(Task requirements): Repeat exactly the lines that run from the one containing "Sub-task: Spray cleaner" to the end of the data, and leave out all others.

(Records to use):

______

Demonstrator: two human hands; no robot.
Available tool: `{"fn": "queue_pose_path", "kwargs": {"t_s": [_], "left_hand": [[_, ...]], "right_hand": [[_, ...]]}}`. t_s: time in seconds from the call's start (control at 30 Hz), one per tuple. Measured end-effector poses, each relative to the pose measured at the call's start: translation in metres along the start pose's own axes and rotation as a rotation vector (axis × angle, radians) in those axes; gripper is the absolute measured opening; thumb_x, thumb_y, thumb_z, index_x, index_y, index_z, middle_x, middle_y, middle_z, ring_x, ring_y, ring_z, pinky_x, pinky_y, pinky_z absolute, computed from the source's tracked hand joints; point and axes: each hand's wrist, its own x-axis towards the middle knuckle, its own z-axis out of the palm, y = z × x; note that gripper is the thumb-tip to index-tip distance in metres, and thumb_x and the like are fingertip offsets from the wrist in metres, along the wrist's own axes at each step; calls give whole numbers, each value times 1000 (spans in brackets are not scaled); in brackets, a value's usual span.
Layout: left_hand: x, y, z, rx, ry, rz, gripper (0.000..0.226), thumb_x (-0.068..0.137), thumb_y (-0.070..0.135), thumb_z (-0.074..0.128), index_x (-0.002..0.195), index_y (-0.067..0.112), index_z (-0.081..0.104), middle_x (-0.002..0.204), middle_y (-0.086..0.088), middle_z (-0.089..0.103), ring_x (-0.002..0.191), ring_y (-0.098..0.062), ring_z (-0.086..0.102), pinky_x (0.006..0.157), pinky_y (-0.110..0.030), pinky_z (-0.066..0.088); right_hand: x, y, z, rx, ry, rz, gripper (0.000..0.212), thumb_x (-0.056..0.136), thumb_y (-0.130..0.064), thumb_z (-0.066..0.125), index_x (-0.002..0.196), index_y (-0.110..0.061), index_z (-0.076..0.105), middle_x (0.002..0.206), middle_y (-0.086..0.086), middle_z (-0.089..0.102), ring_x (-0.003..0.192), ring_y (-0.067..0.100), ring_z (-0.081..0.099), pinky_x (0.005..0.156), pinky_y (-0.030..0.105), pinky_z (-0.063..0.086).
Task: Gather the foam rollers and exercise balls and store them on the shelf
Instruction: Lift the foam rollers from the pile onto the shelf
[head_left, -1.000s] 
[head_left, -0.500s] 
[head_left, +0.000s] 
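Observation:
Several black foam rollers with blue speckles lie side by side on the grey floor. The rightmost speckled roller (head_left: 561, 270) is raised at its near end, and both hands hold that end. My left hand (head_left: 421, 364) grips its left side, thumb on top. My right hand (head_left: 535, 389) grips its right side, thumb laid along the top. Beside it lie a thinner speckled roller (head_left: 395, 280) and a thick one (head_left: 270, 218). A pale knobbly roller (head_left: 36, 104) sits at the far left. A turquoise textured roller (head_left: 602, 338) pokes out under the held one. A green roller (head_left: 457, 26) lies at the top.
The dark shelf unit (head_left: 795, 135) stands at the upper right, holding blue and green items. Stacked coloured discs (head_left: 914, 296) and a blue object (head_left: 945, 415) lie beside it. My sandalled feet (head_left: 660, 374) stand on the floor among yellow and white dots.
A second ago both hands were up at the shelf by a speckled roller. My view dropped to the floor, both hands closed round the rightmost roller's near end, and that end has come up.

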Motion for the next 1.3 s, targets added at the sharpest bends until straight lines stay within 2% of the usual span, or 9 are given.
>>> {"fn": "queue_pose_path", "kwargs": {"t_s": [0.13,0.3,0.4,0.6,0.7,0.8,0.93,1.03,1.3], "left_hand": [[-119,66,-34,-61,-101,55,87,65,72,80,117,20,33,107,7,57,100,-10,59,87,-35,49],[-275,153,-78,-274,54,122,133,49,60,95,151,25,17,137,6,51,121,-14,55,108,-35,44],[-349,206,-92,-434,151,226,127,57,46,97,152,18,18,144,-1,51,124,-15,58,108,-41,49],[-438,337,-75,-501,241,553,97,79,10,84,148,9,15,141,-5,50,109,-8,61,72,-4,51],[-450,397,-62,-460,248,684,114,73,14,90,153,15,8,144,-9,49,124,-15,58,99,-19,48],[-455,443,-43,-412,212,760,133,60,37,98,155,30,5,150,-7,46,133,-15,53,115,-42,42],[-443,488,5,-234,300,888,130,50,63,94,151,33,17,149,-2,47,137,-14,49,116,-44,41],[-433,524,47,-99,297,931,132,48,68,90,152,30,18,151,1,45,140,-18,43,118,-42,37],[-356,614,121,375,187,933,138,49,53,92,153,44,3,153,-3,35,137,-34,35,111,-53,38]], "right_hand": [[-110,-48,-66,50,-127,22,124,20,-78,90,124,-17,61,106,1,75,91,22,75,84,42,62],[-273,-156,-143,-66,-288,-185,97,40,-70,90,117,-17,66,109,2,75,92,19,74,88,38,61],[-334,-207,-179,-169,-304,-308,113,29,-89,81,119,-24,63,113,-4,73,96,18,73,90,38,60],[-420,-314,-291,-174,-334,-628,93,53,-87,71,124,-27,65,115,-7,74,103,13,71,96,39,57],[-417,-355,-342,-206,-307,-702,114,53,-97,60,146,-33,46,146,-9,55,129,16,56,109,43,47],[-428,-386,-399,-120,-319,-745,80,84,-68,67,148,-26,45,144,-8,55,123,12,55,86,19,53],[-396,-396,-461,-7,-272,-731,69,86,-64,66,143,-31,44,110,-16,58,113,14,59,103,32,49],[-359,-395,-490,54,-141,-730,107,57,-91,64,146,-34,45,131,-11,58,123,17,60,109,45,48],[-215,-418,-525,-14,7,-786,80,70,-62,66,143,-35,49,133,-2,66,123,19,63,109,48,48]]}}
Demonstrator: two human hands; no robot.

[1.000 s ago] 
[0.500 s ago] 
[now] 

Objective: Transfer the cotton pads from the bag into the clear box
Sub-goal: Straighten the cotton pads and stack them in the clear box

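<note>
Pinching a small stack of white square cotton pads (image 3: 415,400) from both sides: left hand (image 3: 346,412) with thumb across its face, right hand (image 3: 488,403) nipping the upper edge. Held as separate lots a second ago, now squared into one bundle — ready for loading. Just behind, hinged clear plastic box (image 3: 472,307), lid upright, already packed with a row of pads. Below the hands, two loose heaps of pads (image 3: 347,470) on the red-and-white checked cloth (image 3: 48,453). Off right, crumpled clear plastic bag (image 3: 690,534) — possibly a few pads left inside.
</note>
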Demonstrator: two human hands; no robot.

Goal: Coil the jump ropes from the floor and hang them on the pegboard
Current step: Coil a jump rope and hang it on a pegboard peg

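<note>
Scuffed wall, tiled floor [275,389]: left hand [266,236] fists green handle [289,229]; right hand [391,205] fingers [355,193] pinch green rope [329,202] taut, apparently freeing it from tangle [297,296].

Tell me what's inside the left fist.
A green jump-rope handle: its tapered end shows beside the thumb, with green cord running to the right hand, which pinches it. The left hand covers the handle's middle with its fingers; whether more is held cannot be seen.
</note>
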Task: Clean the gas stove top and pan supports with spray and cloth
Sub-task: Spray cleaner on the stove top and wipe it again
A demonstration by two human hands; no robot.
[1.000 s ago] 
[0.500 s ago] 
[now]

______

(Result):
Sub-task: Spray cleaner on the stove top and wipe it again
A demonstration by two human hands; no robot.
[1.000 s ago] 
[0.500 s ago] 
[now]

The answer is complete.